Segment Open

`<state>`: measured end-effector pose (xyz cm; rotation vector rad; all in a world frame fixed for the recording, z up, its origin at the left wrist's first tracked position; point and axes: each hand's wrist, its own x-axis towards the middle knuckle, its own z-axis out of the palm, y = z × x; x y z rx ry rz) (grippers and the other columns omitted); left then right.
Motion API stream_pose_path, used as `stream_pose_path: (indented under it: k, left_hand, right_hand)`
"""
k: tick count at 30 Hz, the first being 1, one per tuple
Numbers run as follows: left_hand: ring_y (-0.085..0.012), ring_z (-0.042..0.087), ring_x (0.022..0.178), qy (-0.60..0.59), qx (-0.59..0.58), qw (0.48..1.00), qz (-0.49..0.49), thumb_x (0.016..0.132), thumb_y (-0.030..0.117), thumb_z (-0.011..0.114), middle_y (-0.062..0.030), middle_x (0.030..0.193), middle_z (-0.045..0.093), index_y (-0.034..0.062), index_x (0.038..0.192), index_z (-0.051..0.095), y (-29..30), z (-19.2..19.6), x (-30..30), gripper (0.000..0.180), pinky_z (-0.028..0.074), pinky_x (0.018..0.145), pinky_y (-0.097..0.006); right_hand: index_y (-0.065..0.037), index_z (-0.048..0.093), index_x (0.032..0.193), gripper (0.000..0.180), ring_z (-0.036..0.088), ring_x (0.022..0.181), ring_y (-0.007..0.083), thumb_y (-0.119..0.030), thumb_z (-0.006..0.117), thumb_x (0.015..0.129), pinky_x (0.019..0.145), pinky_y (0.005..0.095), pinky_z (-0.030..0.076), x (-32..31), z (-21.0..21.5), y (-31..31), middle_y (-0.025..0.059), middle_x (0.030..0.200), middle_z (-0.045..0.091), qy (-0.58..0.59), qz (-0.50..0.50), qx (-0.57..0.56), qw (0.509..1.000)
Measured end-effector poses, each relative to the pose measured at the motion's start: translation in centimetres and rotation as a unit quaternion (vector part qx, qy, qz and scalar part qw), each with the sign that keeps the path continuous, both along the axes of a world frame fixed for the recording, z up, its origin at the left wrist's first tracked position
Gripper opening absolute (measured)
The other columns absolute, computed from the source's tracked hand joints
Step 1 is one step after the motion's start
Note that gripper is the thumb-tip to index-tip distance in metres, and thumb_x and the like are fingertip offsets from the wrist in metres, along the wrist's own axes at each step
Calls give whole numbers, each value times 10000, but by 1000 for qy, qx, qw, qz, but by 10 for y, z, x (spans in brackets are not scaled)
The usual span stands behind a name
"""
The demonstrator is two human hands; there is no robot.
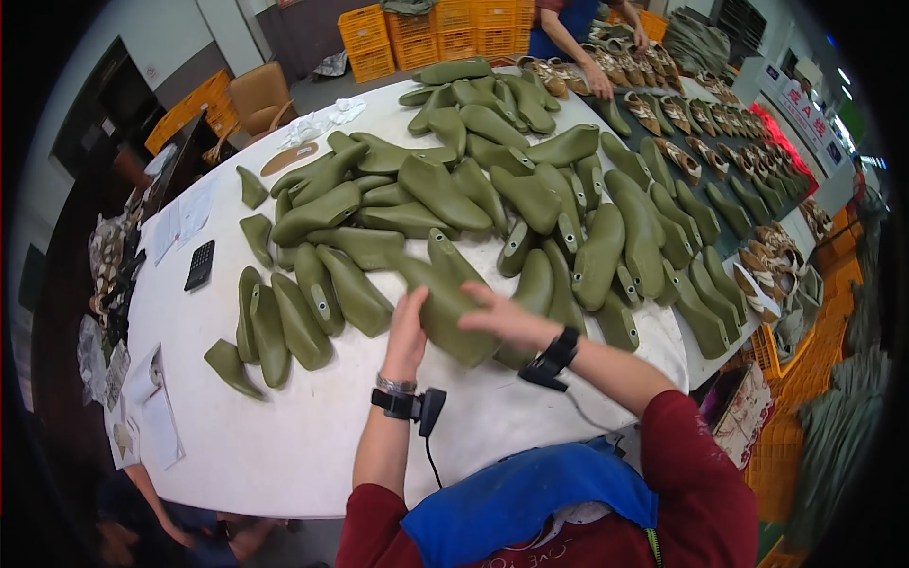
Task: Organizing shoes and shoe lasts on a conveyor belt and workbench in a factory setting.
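We held one olive-green shoe last (453, 317) between both hands, low over the near middle of the white counter (284, 435). Our left hand (407, 327) gripped its near-left side, and our right hand (502, 317) clasped it from the right, fingers laid over its top. Just beyond lay a heap of green lasts (473, 180). A black calculator (200, 264) lay well off to the left. Across the counter, another person's hand (598, 87) touched a row of brown shoes (663, 109).

A white table (284, 445) bears olive-green shoe lasts (436, 194), papers (156, 417) and a black calculator (200, 265).
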<state>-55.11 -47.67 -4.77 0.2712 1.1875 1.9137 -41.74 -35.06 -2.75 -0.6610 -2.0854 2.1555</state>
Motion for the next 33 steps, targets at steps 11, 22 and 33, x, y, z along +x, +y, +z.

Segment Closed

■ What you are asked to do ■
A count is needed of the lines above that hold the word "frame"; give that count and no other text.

■ Exercise response ■
2